So what was it that had set me off? I think it had something to do with our arrival this morning. We were waiting outside the building because we were early. Two clients, a young man and a young woman got out of a van and were so excited to see me. They had that look that many have in Nat’s circles: stained buck teeth, pimples, fat. But their faces lit up when they saw me — and they didn’t even know who I was. They asked who I was; they shook my hand. The young woman kept saying it was time to go in, but the staff person did not want her to come early. But he did let Nat and me in, which was odd. I told myself not to read into it. I went around smiling and shaking hands with clients and staff, and tried to remember names. I wanted to ask question after question: what does Nat do during the day? Are there forks and salt or does he have to bring it? What is he like there? Do people understand him?

I got some answers but I felt so many more questions filling me up, but it was too much and so nothing valuable came out. I kept hearing my thoughts:  this is so familiar, so familiar. Same phlegmy and raw stuff in my throat, dry pain behind my eyes, making my forehead wrinkle. It’s that deja vu of leaving Nat somewhere kind of drab; kind of ugly, leaving with a cloud of uncertainty. The thought Institution sucking out my soul like a Dementor. Like The House at school, like school itself. When back then what I thought I wanted was for him to just be with me, my boy in a bubble.

I think what I wanted, and what I’ve wanted all along was to fix Nat’s life.
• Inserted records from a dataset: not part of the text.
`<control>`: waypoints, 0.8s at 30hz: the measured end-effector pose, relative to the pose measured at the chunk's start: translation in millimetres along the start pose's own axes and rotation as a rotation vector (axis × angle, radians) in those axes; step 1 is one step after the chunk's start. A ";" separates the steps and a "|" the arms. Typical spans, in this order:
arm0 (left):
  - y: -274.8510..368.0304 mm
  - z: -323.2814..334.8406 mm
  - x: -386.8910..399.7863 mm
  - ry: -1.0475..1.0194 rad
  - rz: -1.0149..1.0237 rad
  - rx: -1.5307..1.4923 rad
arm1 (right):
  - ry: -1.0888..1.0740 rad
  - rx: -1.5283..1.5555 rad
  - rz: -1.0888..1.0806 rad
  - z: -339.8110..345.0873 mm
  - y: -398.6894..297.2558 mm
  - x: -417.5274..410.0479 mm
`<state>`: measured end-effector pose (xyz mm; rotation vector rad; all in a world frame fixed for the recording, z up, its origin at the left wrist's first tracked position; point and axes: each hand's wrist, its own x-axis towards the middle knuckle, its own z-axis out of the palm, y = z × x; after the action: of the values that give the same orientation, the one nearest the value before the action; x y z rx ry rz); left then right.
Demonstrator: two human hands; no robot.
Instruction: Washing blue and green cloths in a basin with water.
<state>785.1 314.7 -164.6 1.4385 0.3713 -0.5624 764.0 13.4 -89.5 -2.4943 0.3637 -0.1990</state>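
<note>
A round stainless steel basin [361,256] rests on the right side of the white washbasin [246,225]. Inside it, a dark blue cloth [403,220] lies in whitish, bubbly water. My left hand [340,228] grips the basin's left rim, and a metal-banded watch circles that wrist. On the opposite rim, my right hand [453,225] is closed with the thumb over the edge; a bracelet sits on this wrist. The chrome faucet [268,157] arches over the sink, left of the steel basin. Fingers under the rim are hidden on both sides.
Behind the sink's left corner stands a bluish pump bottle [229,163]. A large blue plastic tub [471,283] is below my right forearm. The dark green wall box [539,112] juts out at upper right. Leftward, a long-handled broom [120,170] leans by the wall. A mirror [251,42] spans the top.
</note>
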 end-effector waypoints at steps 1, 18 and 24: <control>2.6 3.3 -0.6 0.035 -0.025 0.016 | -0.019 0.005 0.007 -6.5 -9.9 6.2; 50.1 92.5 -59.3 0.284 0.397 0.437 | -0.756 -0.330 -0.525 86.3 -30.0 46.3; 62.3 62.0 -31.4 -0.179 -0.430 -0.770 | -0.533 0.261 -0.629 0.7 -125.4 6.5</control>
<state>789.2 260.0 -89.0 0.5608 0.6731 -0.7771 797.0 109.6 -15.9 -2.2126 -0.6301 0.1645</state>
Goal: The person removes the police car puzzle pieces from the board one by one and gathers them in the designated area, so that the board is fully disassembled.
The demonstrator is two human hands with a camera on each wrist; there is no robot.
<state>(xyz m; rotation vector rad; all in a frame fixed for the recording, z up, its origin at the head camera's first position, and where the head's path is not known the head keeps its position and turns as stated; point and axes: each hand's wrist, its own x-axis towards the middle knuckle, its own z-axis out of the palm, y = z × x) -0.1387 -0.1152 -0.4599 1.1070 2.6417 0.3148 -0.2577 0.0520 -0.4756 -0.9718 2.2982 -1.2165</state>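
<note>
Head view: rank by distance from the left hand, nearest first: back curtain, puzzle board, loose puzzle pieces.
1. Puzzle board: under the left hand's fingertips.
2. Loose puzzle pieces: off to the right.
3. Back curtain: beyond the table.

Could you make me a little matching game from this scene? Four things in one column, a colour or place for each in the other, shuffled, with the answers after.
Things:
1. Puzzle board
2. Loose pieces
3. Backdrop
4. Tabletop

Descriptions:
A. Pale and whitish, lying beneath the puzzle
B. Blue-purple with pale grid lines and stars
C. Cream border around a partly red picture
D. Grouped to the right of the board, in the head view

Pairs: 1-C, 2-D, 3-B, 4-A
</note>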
I see myself as a powerful, capable, bright person. Time and energy on my side, a beautiful husband at my side. Why can’t I create something better than this?

So those thoughts were taking bites out of my insides most of the day. Sometimes while I was riding they cleared away and I healed a little. The Beethoven helped. And the sweet, sweet creamy coffee. I also made myself grade a lot of papers, to make me feel like a Woman With A Purpose, rather than just a watery blob.
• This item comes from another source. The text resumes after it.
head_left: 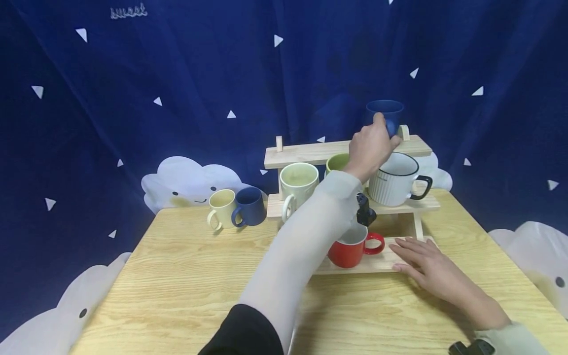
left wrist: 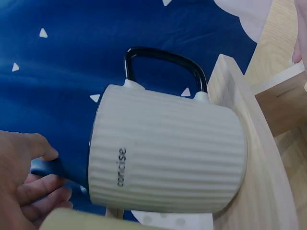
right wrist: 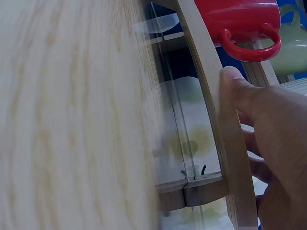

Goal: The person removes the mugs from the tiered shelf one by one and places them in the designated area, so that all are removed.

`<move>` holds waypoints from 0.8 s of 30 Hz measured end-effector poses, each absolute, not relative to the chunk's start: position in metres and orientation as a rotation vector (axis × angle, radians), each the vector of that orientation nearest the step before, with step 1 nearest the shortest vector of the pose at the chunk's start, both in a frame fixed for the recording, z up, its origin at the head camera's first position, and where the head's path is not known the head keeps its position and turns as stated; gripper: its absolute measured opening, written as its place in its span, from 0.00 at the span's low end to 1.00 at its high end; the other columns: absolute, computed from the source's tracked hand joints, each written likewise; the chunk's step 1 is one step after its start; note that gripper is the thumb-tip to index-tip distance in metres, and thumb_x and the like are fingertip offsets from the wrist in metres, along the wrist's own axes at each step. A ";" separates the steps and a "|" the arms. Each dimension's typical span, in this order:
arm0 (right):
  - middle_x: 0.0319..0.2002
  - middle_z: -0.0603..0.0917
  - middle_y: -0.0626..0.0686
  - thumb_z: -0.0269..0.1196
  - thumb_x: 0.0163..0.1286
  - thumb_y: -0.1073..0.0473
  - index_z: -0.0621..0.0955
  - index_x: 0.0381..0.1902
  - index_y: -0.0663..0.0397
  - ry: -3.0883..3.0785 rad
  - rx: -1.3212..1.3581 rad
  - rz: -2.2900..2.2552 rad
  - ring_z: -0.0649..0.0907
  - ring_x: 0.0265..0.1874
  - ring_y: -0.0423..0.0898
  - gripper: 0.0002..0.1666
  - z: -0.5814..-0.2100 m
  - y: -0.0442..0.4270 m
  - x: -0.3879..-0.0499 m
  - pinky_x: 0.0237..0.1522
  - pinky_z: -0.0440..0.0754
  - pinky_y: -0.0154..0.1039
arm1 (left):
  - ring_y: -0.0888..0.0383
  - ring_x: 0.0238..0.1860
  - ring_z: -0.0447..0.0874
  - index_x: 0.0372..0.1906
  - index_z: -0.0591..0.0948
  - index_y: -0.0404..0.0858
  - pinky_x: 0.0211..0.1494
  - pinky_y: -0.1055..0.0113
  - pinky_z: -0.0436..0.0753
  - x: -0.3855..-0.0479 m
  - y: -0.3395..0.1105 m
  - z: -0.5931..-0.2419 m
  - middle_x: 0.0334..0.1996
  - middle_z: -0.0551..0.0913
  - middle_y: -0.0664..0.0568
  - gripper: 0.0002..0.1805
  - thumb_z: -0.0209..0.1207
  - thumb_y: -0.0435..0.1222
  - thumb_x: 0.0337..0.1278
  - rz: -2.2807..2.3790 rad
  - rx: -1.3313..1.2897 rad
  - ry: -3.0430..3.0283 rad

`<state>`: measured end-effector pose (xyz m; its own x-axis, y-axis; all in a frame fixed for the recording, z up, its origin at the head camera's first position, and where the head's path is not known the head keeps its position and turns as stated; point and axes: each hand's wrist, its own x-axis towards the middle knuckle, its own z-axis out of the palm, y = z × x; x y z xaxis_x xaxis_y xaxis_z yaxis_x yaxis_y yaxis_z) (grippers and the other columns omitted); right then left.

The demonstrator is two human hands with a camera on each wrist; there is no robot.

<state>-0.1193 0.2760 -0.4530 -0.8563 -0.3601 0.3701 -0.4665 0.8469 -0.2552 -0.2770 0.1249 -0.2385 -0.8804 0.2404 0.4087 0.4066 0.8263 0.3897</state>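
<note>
My left hand point(head_left: 370, 148) pinches the handle of a dark blue mug point(head_left: 382, 109) at the right part of the wooden rack's top shelf point(head_left: 319, 153). Whether the mug's base touches the shelf cannot be seen. In the left wrist view, a white ribbed mug point(left wrist: 165, 148) with a black handle and the word "concise" fills the middle, close to the fingers. My right hand point(head_left: 423, 266) rests on the right end of the bottom shelf point(head_left: 381, 261), its thumb against the front edge in the right wrist view. Beside it sits a red mug point(head_left: 348, 252), partly hidden by my left arm.
The middle shelf point(head_left: 275, 206) also holds a pale green mug point(head_left: 299, 180) and a green mug point(head_left: 337, 161), the latter partly covered by my left arm. A yellow mug point(head_left: 224, 207) and another blue mug point(head_left: 251, 209) stand on the table point(head_left: 186, 276), left of the rack.
</note>
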 end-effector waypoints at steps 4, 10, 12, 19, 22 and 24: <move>0.60 0.78 0.61 0.67 0.65 0.46 0.79 0.61 0.52 -2.709 0.629 0.487 0.72 0.61 0.65 0.30 -0.453 0.277 -0.120 0.66 0.55 0.71 | 0.57 0.37 0.85 0.52 0.71 0.47 0.37 0.66 0.81 -0.279 0.119 -0.239 0.37 0.85 0.55 0.23 0.62 0.54 0.60 -0.684 -0.472 -2.657; 0.60 0.78 0.61 0.66 0.66 0.45 0.79 0.62 0.52 -2.717 0.624 0.496 0.71 0.62 0.66 0.29 -0.454 0.277 -0.120 0.67 0.53 0.70 | 0.56 0.38 0.85 0.51 0.72 0.47 0.38 0.64 0.81 -0.282 0.109 -0.238 0.38 0.85 0.54 0.19 0.61 0.50 0.61 -0.683 -0.447 -2.672; 0.60 0.78 0.61 0.66 0.66 0.45 0.79 0.62 0.52 -2.719 0.620 0.492 0.71 0.62 0.66 0.30 -0.455 0.277 -0.120 0.67 0.53 0.70 | 0.55 0.39 0.85 0.53 0.72 0.47 0.39 0.63 0.82 -0.284 0.105 -0.239 0.39 0.85 0.53 0.20 0.60 0.49 0.61 -0.685 -0.453 -2.668; 0.60 0.78 0.61 0.66 0.65 0.45 0.79 0.62 0.52 -2.715 0.620 0.491 0.72 0.62 0.65 0.30 -0.457 0.277 -0.120 0.66 0.54 0.71 | 0.56 0.42 0.85 0.57 0.76 0.45 0.43 0.65 0.82 -0.287 0.095 -0.240 0.41 0.86 0.53 0.19 0.55 0.50 0.69 -0.620 -0.508 -2.634; 0.60 0.78 0.61 0.67 0.65 0.45 0.79 0.61 0.52 -2.706 0.622 0.484 0.72 0.61 0.65 0.30 -0.457 0.277 -0.121 0.66 0.54 0.71 | 0.57 0.44 0.85 0.58 0.77 0.46 0.46 0.66 0.82 -0.288 0.091 -0.241 0.43 0.86 0.54 0.19 0.54 0.50 0.70 -0.619 -0.523 -2.615; 0.60 0.78 0.60 0.67 0.65 0.45 0.79 0.62 0.52 -2.705 0.622 0.482 0.72 0.61 0.65 0.30 -0.457 0.277 -0.121 0.66 0.54 0.70 | 0.57 0.45 0.85 0.59 0.77 0.46 0.47 0.66 0.82 -0.289 0.089 -0.241 0.44 0.85 0.55 0.20 0.55 0.50 0.70 -0.650 -0.526 -2.606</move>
I dropped Ben at an appointment and sat in my car with more papers to grade but I didn’t. I cried a lot, so much that my tissues disintegrated. I let it evaporate and went to get Ben, grateful for the dark in the car so he wouldn’t see. In the house, I lay on the couch like a sloth and talked to Ned about what dinner should be. I’m not sure when it was in the conversation but at some point he said, “You know, Sue, that room they’re in? The whole thing; it’s a lot like social group, you know, at the Eliot Center? A lot of guys running around, a kind of dingy old room, some are chatting, Nat’s walking all over the place, and they’re maybe painting pumpkins. This is at least as good as that.”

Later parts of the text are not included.